Thomas Friedman calls everyone to the carpet on Iraq and the Middle East.  First, Europe:

"We all know what this is about: the Jewish question. "For too many Europeans, Arabs are of no moral interest in and of themselves," observes the Middle East analyst Stephen P. Cohen. "They only become of interest if they are fighting Jews or being manhandled by Jews. Then their liberation becomes paramount, because calling for it is a way to stick it to the Jews. Europeans' demonstrations for a free Palestine — and not for a free Iraq or any other Arab country — smell too much like a politically correct form of anti-Semitism, part of a very old story."

Then the US

"Only after 9/11, as we realized that what was going on out back in these countries threatened us, did the U.S. begin to call for democracy in the Arab world — but only to get rid of Yasir Arafat and to punish those Arab regimes it did not like, namely Saddam Hussein's. You still have not seen any serious democratization effort being directed at Saudi Arabia or Egypt or Kuwait. For America, government of the people, by the people and for the people is only for our enemies, not our friends."
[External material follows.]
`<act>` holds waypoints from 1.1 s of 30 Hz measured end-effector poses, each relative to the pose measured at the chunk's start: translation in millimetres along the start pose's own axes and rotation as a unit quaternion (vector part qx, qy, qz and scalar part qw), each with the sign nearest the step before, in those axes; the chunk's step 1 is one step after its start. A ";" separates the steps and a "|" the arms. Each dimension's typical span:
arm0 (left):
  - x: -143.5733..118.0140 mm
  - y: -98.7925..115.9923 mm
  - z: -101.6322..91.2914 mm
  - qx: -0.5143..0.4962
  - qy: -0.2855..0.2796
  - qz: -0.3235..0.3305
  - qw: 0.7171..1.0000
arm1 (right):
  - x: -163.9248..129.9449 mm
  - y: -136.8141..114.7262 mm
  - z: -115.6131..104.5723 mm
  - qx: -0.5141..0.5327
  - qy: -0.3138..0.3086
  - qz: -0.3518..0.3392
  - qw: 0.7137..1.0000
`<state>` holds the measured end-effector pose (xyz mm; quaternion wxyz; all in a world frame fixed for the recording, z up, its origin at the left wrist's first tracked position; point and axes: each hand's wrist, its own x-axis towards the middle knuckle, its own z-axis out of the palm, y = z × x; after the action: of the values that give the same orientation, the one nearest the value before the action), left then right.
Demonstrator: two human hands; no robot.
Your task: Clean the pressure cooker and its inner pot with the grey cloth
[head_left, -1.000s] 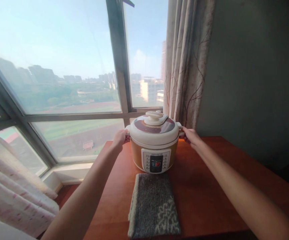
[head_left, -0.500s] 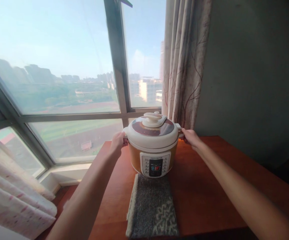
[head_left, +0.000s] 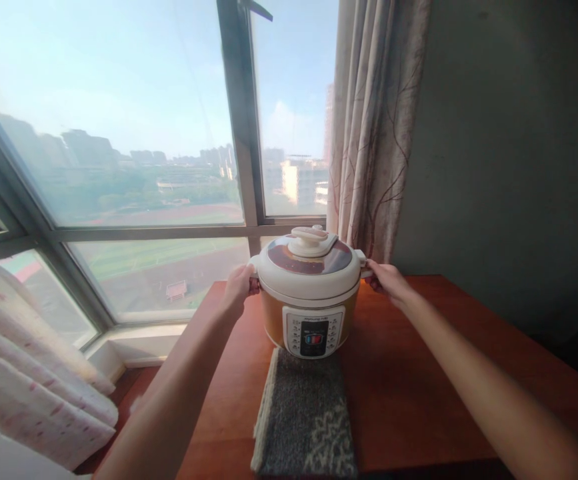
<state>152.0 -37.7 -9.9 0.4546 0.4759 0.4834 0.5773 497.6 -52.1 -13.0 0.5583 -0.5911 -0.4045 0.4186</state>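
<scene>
An orange and cream electric pressure cooker (head_left: pixel 311 293) stands at the far side of a reddish wooden table (head_left: pixel 409 373), its control panel facing me. My left hand (head_left: pixel 239 287) grips its left side handle. My right hand (head_left: pixel 386 280) grips its right side handle. The cooker's front lower edge sits over the far end of a grey woven mat (head_left: pixel 303 420) that lies on the table in front of it. The lid with its cream knob is on.
A large window (head_left: pixel 119 167) fills the left and centre, its sill just behind the table. A patterned curtain (head_left: pixel 373 127) hangs behind the cooker to the right. A grey wall (head_left: pixel 509 153) borders the table's right. Pink-flecked white fabric (head_left: pixel 33 380) lies low on the left.
The cooker has come slightly toward me with both hands on its handles; its front now overlaps the far end of the mat, where a second ago it stood just behind it.
</scene>
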 end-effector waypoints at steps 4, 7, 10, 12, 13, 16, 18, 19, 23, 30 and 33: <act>-0.8 -5.6 -1.9 0.011 -0.013 0.017 1.000 | -1.5 3.5 -0.6 0.020 -0.002 0.004 1.000; 2.2 -12.2 -1.0 0.031 -0.005 0.038 0.999 | -1.3 8.7 1.2 0.032 0.005 0.002 0.999; 4.0 -17.1 -1.0 0.067 0.004 0.070 0.995 | -2.5 15.9 2.2 0.043 0.006 0.000 0.999; 0.6 -20.7 -3.9 0.118 0.019 0.105 0.987 | -6.4 23.7 1.7 0.035 0.016 -0.028 0.999; -3.2 -23.9 -6.5 0.145 0.030 0.122 0.981 | -9.9 29.1 1.4 0.028 0.030 -0.056 0.998; -22.8 -44.5 -15.8 0.197 0.056 0.137 0.969 | -30.5 52.1 3.6 0.023 0.097 -0.158 0.982; -40.0 -68.0 -20.6 0.205 0.042 0.121 0.970 | -53.7 71.1 9.5 0.027 0.134 -0.187 0.973; -48.6 -81.5 -22.1 0.209 0.023 0.106 0.972 | -68.0 80.7 13.9 0.022 0.139 -0.191 0.971; -75.4 -129.7 -24.4 0.192 -0.034 0.054 0.979 | -134.6 111.4 36.9 -0.012 0.076 -0.202 0.976; -91.2 -148.8 -28.6 0.207 -0.032 0.062 0.976 | -220.9 132.5 70.6 -0.264 -0.206 -0.321 0.886; -93.9 -147.3 -29.6 0.222 -0.040 0.054 0.973 | -235.0 142.9 78.5 -0.365 -0.258 -0.323 0.834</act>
<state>144.8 -116.2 -168.5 0.3240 0.6131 0.5547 0.4598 349.1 -256.1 -147.6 0.2810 -0.4581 -0.8253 0.1735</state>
And lastly, the Arabs themselves

"But then, other than a few courageous Arab liberals, Arab intellectuals have not made democracy promotion a supreme value either. In part it's because liberating Palestine has always been treated by them as a more important political value. And in part it's because many Arab societies are still so tribalized, and have such a weak sense of citizenship, they fear that democracy could bring forth fundamentalists, a rival tribe or anarchy. Hence the Arab saying: "Better a hundred years of tyranny than one day of anarchy.""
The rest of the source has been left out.